A Studio of One's Own

A review of Odette Pauvert's Exhibition at La Piscine in January 2026

A Studio of One's Own
Odette Pauvert's exhibition at La Piscine, Roubaix

When I had a seedling of desire to be a writer, I looked at literature for inspiration, especially from female writers. Virginia Woolf's A Room of One's Own came up a lot.

The gist: A Woman who wishes to write literature needs to have a room of her own and enough money to sustain her.

Of course this was written in 1920s, where women of that time didn't grow up being educated and were forbidden to engage in literature (whether reading or writing), and had to watch men get educated and go on to achieve things in the world.

But over the years as the role of women in the household and outside has evolved, so has the opportunities for women to achieve. Yet over the years there are still barriers that need to be broken down for women to even begin on the same footing as men.

These were my thoughts as I viewed Odette Pauvert's La peinture pour ambition au temps de l'art deco (Painting as an ambition in the time of Art Deco) in La Piscine, Roubaix. The first woman to win the Prix de Rome in 1925, Pauvert was born in Paris, 1903 to a painter and copyist father, and a miniaturist mother. She had a sister, Marguerite, who was also a painter.

Odette Pauvert at 20 years old, as painted by her father, Henri Pauvert

Pauvert spent her youth between her family's home and studio in Paris, and the countryside of Bretagne, where her mother was originally from. She enrolled in the École des beaux-arts de Paris (Paris School of Fine Arts) in 1922 and won multiple competitions before her prolific win at the Prix de Rome in 1925, making her the first woman to do so. The win gave her the opportunity to work on her art in the Villa Medici for 3 and a half years.

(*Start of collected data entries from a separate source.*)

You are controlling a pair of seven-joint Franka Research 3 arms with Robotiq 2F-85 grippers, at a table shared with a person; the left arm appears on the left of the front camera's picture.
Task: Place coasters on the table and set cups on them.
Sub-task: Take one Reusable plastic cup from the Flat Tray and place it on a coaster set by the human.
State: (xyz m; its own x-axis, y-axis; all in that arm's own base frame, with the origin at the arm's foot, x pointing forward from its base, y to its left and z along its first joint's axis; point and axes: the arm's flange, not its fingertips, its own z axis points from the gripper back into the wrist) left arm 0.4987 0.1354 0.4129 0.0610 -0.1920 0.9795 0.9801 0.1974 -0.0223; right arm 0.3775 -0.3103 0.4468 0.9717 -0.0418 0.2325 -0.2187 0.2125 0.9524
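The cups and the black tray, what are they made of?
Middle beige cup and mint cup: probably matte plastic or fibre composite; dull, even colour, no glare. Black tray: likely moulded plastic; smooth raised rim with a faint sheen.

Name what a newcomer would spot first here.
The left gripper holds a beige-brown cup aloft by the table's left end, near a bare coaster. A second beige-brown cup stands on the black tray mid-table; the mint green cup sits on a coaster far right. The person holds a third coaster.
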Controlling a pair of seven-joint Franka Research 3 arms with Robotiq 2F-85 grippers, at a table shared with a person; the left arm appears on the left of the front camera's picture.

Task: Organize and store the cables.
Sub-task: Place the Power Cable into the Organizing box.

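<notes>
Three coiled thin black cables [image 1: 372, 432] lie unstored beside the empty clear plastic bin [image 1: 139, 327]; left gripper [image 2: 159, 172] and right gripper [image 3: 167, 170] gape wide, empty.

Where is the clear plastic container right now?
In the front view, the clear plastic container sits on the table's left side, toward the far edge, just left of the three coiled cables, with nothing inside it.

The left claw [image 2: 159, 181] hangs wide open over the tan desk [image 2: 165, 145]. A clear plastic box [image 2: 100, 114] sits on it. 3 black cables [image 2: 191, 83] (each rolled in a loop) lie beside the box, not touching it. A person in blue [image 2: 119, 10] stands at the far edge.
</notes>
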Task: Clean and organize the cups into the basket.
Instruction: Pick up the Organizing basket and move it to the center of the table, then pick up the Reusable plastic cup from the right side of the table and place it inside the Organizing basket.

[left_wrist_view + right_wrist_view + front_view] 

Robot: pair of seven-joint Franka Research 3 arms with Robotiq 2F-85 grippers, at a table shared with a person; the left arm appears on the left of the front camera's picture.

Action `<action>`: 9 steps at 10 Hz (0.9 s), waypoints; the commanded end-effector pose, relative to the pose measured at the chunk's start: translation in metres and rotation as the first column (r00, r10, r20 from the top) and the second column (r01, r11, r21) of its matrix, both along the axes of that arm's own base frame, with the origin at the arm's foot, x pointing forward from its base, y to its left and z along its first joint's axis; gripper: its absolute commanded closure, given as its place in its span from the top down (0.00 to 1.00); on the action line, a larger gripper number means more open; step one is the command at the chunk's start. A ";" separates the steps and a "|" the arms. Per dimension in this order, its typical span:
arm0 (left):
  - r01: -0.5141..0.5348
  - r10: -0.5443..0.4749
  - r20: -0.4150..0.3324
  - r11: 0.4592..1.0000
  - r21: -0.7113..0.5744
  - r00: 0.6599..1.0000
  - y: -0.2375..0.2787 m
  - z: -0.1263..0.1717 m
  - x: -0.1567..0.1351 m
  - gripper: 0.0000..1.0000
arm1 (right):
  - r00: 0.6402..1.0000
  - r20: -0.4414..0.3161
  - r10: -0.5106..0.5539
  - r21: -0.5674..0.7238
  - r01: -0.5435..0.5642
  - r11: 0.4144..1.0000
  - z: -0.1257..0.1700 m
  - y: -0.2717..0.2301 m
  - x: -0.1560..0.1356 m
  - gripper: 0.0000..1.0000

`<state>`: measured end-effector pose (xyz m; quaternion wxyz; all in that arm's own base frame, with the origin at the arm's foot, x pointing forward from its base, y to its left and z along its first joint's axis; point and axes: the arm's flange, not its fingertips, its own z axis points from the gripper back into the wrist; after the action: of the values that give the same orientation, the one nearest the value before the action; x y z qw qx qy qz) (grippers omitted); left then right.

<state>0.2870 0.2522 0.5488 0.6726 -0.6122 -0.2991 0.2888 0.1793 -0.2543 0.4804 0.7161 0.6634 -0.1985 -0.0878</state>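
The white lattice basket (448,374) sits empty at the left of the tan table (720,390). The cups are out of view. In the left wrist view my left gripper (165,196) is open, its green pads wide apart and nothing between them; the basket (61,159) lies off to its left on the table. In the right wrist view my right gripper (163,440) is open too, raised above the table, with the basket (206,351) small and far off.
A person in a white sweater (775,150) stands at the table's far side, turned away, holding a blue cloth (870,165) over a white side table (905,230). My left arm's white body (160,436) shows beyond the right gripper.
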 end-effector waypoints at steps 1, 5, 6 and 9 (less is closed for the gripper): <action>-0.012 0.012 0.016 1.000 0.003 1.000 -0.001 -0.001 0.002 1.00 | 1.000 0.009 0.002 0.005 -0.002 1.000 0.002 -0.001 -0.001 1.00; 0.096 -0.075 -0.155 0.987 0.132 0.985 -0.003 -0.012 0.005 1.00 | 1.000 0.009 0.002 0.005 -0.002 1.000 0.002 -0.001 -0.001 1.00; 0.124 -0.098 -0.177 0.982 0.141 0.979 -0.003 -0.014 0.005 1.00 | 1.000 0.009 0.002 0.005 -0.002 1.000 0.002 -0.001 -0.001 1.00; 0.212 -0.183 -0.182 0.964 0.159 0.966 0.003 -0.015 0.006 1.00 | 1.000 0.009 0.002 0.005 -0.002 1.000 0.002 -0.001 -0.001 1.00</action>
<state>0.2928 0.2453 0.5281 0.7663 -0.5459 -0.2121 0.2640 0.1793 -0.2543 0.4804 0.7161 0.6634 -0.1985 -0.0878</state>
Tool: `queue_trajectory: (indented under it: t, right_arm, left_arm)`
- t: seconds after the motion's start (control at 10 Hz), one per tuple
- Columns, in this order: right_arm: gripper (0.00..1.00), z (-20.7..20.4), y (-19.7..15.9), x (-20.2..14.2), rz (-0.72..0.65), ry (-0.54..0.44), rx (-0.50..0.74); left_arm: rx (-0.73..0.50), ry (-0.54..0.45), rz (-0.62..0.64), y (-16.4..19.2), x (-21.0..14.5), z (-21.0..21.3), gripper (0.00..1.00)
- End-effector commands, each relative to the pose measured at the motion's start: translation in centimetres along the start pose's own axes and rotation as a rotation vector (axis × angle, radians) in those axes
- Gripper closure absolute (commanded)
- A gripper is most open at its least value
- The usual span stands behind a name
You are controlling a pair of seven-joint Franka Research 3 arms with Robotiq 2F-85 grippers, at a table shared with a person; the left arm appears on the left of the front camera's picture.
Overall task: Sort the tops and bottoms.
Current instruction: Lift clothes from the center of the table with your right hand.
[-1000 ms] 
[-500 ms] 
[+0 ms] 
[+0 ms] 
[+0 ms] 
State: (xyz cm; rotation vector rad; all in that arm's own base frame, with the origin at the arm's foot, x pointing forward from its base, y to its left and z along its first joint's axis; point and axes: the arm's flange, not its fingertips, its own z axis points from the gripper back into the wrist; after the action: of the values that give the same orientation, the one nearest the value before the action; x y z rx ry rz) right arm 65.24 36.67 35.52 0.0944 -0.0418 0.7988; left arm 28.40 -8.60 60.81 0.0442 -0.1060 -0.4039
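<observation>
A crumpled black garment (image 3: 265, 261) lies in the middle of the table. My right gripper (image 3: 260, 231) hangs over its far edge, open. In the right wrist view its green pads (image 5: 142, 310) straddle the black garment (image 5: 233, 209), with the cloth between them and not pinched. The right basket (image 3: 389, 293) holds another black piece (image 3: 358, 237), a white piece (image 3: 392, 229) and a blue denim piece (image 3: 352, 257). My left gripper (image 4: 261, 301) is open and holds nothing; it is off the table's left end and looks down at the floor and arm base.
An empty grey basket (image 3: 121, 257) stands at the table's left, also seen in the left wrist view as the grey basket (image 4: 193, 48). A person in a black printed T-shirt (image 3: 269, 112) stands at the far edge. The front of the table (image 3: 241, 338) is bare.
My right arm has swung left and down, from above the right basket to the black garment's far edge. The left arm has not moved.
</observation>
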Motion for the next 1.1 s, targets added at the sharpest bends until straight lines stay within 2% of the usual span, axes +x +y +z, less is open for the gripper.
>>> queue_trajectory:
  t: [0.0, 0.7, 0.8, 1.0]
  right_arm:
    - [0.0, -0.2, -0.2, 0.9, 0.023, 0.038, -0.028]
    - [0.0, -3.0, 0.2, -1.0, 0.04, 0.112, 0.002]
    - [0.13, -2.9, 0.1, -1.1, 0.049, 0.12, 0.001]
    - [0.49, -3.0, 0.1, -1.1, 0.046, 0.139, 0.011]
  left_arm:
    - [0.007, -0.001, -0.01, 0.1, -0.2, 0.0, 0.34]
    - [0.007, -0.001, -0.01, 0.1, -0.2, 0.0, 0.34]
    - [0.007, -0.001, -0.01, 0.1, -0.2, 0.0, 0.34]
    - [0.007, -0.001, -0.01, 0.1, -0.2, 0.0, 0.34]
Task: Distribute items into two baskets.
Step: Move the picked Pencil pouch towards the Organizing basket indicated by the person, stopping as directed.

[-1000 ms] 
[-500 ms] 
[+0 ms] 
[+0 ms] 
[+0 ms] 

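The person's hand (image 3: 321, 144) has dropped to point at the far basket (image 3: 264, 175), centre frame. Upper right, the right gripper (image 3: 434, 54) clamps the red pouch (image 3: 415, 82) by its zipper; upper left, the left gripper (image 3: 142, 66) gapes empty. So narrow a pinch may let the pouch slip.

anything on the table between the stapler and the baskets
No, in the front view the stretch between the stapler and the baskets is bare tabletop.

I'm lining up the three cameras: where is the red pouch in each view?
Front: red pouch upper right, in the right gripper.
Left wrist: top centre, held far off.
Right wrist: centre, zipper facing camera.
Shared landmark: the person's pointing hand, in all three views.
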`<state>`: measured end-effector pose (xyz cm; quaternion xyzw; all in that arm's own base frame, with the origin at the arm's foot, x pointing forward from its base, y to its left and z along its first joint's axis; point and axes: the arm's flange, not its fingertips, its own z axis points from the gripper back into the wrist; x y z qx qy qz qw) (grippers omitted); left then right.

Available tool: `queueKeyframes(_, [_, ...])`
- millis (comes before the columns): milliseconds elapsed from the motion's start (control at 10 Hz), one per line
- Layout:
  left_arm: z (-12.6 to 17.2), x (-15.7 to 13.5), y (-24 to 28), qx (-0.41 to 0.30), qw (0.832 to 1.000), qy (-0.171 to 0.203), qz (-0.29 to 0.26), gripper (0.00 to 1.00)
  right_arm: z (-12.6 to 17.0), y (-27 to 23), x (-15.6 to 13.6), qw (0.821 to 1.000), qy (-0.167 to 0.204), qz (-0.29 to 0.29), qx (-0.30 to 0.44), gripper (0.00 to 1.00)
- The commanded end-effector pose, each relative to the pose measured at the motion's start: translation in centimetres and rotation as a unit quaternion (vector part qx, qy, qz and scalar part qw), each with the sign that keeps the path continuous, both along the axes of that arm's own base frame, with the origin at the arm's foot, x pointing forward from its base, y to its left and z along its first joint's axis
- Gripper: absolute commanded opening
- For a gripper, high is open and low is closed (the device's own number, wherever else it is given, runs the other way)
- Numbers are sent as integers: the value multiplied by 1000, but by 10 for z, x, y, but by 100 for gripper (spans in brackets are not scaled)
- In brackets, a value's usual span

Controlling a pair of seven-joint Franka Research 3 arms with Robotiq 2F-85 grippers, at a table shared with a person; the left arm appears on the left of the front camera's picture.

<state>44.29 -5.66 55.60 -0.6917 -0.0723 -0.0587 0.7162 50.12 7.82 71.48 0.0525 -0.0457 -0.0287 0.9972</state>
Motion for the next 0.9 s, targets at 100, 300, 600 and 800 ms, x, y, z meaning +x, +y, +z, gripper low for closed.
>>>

Odette Pauvert's works on the Bretagne countryside
Odette Pauvert's La Légende de saint Ronan which won her the Prix de Rome in 1925

I was struck by the self-portraits that she created which were always prominently exhibited in public sphere and not hidden away in a studio somewhere. It asserts her status as an artist and increases visibility, in an art scene dominated by men (has it changed? ha).

In her younger days, she was always seen sporting an easier, shorter hairstyle with a cloche hat or tied into a bandana, which freed up valuable time for work and leisure activities.

Life studies were an essential part of an artist's academic training yet in the past, opportunities for female artists to draw from male models were seriously limited on the grounds of moral concerns. Yet, the reverse isn't grounds for moral concern? Hmm 🤔

Odette Pauvert's Après Le Bain. Modern setting, borrowed poses from the Renaissance

I found her family portrait at Villa Medici interesting due to the way she painted each person in a different style. A lot of her works were influenced by Italian Renaissance paintings especially by the Quattrocento masters. And I wonder if this was a nod to the time she spent in Villa Medici.

Odette Pauvert's Ma Famille en Italie.

Why does it look like one of those candid photos you take as a family where only one person is aware of the camera? Lol, some things don't change over the years I guess. Her mum and sister were painted in 15th century Italian fashion, while her father and herself were painted just by the profile, another nod to Quattrocento masters like Boticelli.

A selection of Odette Pauvert's works at Villa Medici

After her return to Paris and some commissioned works made between 1929 and 1934, Odette went on to reside at the Casa de Velázquez in Madrid thanks to a scholarship. There, she came face to face with the Spanish countryside with all its vivid colours and idyllic life. These works were vastly different from her works on the countryside of Bretagne and from the Villa Medici.

I think what struck me the most was how her style changed and developed over the years not just due to her maturing as an artist, but due to the different life stages as a wife, then a mother, then the 2nd world war happened. There were not as many commissioned work afterwards, especially since the churches and state has moved on to modernism.

In 1947, her husband inherited an elegant apartment in the Champs Élysées yet it was too small for her to have a studio that she had to paint in the family's room. It again reminded me of Virginia Woolf's A Room of One's Own. It was wild to me, because she grew up in a family of artists and her husband himself was an amateur painter, but she couldn't have her own studio to continue her craft?

Overall, I enjoyed the exhibition for the storytelling and the forwardness of the feminist views. I reflected on how a white woman born and raised in a family of artists still had to reckon with barriers of entry to flourish in an industry dominated by men, and still had to deal with being a wife and mother, despite having some help (the family having a governess). What more for women of colour, women with less advantage, to be able to thrive in this world?


Information from the exhibition, Odette Pauvert's Wikipedia page and page on Archives of Women Artists, Research & Exhibition.